## [TASK TO COMPLETE]
Return all of the lines below exactly as they are.

## [DATASET SECTION]
──────────
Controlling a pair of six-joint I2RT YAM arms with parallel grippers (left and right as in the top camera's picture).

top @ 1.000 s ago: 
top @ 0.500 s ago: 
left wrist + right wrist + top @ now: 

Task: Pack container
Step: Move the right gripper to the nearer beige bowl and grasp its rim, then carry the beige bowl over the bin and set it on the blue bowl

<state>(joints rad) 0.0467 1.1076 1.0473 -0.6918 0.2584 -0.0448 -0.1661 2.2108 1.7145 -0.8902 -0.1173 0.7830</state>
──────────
## [RESULT OF THE TASK]
Controlling a pair of six-joint I2RT YAM arms with parallel grippers (left and right as in the top camera's picture).

top @ 1.000 s ago: 
top @ 0.500 s ago: 
left wrist + right wrist + top @ now: 

Task: Pack container
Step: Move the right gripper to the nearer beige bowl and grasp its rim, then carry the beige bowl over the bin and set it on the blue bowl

<state>(joints rad) 0.0467 1.1076 1.0473 -0.6918 0.2584 -0.0448 -0.1661 2.2108 1.7145 -0.8902 -0.1173 0.7830</state>

There is no more to the output.